— WORK INSTRUCTIONS —
Say how many lines in the listing contain the string "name", giving the number alone.

— DATA BELOW —

········

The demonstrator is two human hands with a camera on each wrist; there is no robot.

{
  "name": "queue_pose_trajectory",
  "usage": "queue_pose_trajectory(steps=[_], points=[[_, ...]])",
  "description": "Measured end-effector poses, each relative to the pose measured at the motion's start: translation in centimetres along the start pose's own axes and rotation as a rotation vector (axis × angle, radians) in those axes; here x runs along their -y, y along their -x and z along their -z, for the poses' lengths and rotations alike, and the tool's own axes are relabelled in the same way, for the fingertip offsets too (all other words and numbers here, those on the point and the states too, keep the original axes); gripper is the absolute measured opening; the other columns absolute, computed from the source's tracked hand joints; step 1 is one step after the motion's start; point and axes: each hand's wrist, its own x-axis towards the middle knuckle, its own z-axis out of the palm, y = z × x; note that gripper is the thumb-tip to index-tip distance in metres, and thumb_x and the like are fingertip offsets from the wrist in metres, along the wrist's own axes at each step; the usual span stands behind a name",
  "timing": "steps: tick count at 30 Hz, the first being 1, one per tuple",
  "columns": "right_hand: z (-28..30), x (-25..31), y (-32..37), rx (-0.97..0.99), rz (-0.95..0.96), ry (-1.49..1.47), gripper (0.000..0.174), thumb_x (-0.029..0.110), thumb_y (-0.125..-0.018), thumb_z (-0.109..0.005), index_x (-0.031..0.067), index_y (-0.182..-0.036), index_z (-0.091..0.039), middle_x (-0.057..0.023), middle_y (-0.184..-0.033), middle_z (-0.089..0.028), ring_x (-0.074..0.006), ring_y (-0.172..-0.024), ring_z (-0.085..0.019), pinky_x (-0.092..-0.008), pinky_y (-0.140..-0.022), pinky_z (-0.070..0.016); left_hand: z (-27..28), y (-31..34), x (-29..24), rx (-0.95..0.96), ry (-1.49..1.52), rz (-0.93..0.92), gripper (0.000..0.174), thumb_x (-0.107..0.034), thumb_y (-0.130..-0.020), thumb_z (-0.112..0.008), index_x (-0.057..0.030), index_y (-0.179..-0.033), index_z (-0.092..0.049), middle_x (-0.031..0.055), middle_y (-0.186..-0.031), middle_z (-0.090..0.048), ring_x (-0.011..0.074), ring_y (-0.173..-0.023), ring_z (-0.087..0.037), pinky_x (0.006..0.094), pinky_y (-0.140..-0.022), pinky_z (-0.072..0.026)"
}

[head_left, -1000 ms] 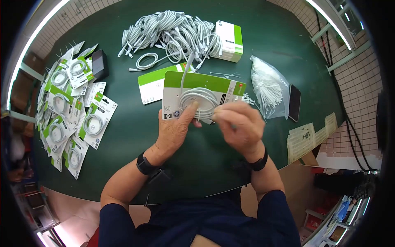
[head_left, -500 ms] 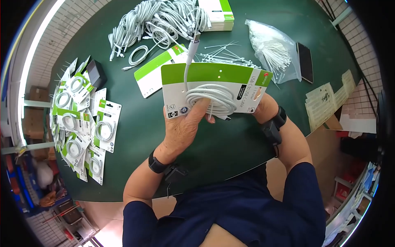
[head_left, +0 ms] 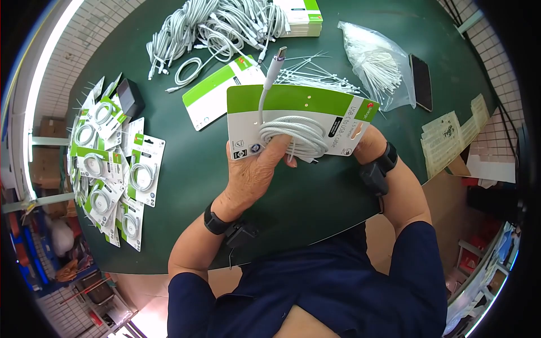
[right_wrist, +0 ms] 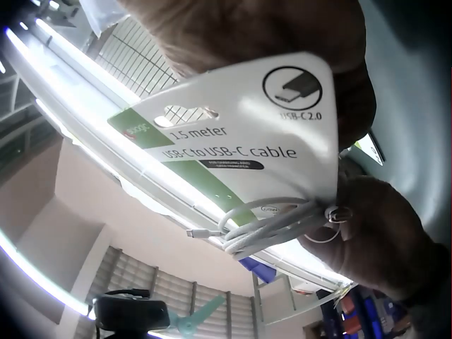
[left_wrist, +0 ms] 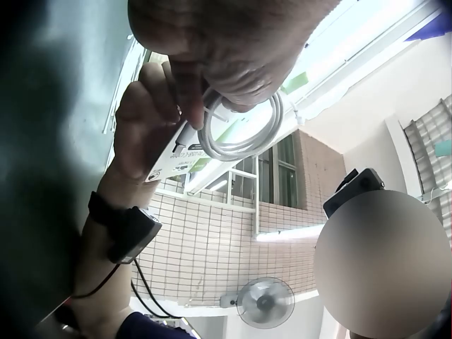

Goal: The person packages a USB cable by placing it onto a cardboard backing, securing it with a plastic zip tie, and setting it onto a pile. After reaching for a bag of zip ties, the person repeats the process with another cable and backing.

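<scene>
A white-and-green card [head_left: 332, 107] is held up in the head view, with a coiled white cable [head_left: 304, 132] against its front. The left hand [head_left: 248, 177] grips the card's lower left part, its thumb over the coil. One cable end with its plug [head_left: 275, 65] stands up above the card's top edge. Behind the card's right end is the right hand [head_left: 370, 145], its fingers hidden there. In the left wrist view the right hand [left_wrist: 145, 120] shows curled fingers at the card's back. The right wrist view shows the card's printed side [right_wrist: 240, 134] and the coil [right_wrist: 272, 226].
A heap of white cables [head_left: 225, 25] and a card stack [head_left: 301, 17] lie at the back. Cards with cables [head_left: 101, 169] are piled at left, near a black box [head_left: 131, 97]. Loose ties [head_left: 315, 79], a bag of ties [head_left: 380, 70] and a phone [head_left: 421, 81] lie right.
The right hand has gone from the coil's front to behind the card's right end. The left hand has kept its grip. The head view has shifted, and the loose ties show more.
</scene>
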Motion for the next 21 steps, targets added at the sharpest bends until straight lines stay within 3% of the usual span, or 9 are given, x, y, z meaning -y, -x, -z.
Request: queue_pose_trajectory(steps=[1,4,5,8,9,12,17,20,21], points=[[0.7,-0.2,-0.2,0.001,-0.007,0.002,0.057,0.025,-0.091,-0.083,0.0014,-0.139,-0.064,-0.0109,-0.129,-0.073,-0.0172,-0.110,-0.071,-0.0310,-0.089,-0.0597,-0.1,0.1,-0.1,-0.005,0.005,-0.001,0.025,-0.003,-0.097,-0.072,0.0046,-0.120,-0.067,0.0128,-0.102,-0.074,0.0182,-0.075,-0.071,0.0311,-0.061,-0.0598],[4.3,-1.9,-1.0,0.007,0.710,1.463,0.079,0.028,-0.084,-0.088,0.0020,-0.150,-0.052,-0.0174,-0.149,-0.057,-0.0243,-0.131,-0.060,-0.0368,-0.103,-0.0518,-0.8,0.3,-0.9,-0.047,-0.046,0.052,0.027,-0.004,-0.095,-0.074,0.0048,-0.119,-0.067,0.0120,-0.103,-0.074,0.0165,-0.073,-0.071,0.0286,-0.057,-0.0578],[4.3,-2.4,-0.9,0.013,0.705,1.463,0.079,0.028,-0.084,-0.088,0.0020,-0.150,-0.052,-0.0174,-0.149,-0.057,-0.0243,-0.131,-0.060,-0.0368,-0.103,-0.0518,-0.8,0.3,-0.8,-0.053,-0.041,0.052,0.027,-0.004,-0.095,-0.074,0.0048,-0.119,-0.067,0.0120,-0.103,-0.074,0.0165,-0.073,-0.071,0.0286,-0.057,-0.0578],[2.5,-3.9,-0.6,-0.268,0.203,0.485,0.093,0.026,-0.075,-0.093,0.0034,-0.153,-0.048,-0.0142,-0.155,-0.048,-0.0242,-0.140,-0.050,-0.0382,-0.112,-0.0434,-0.4,-0.3,-0.8,-0.054,-0.069,0.080,0.029,-0.006,-0.094,-0.075,0.0046,-0.119,-0.067,0.0109,-0.102,-0.074,0.0151,-0.071,-0.070,0.0269,-0.054,-0.0557],[1.8,-3.9,-0.5,-0.267,0.200,0.488,0.093,0.026,-0.075,-0.093,0.0034,-0.153,-0.048,-0.0142,-0.155,-0.048,-0.0242,-0.140,-0.050,-0.0382,-0.112,-0.0434,-0.4,-0.4,-0.8,-0.056,-0.065,0.079,0.029,-0.006,-0.094,-0.075,0.0046,-0.119,-0.067,0.0109,-0.102,-0.074,0.0151,-0.071,-0.070,0.0269,-0.054,-0.0557],[-0.5,-2.9,-0.5,-0.513,0.031,0.156,0.091,0.023,-0.074,-0.094,0.0025,-0.151,-0.050,-0.0112,-0.143,-0.058,-0.0235,-0.129,-0.058,-0.0361,-0.110,-0.0463,-0.3,-0.4,-1.0,-0.074,-0.080,0.165,0.034,-0.004,-0.093,-0.076,0.0039,-0.123,-0.064,0.0101,-0.104,-0.073,0.0145,-0.073,-0.069,0.0269,-0.054,-0.0551],[-0.1,-1.8,-1.6,-0.352,0.079,0.465,0.068,0.024,-0.077,-0.091,0.0018,-0.133,-0.059,-0.0110,-0.125,-0.065,-0.0220,-0.112,-0.064,-0.0350,-0.095,-0.0529,-0.1,-0.6,-1.1,-0.042,-0.044,0.210,0.040,-0.002,-0.092,-0.076,0.0013,-0.129,-0.062,0.0099,-0.109,-0.072,0.0160,-0.085,-0.072,0.0282,-0.059,-0.0588],[1.6,-0.5,-3.4,-0.087,0.374,1.474,0.042,0.023,-0.082,-0.087,0.0012,-0.109,-0.063,-0.0113,-0.111,-0.067,-0.0198,-0.098,-0.066,-0.0355,-0.077,-0.0538,-0.4,-0.5,-1.2,-0.076,0.118,0.392,0.044,0.000,-0.091,-0.075,-0.0009,-0.132,-0.061,0.0101,-0.115,-0.072,0.0188,-0.097,-0.072,0.0295,-0.066,-0.0625],[1.8,-0.6,-3.7,-0.083,0.376,1.485,0.042,0.023,-0.082,-0.087,0.0012,-0.109,-0.063,-0.0113,-0.111,-0.067,-0.0198,-0.098,-0.066,-0.0355,-0.077,-0.0538,-0.4,-0.5,-1.2,-0.071,0.123,0.382,0.044,0.000,-0.091,-0.075,-0.0009,-0.132,-0.061,0.0101,-0.115,-0.072,0.0188,-0.097,-0.072,0.0295,-0.066,-0.0625]])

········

— WRITTEN ANSWER —
2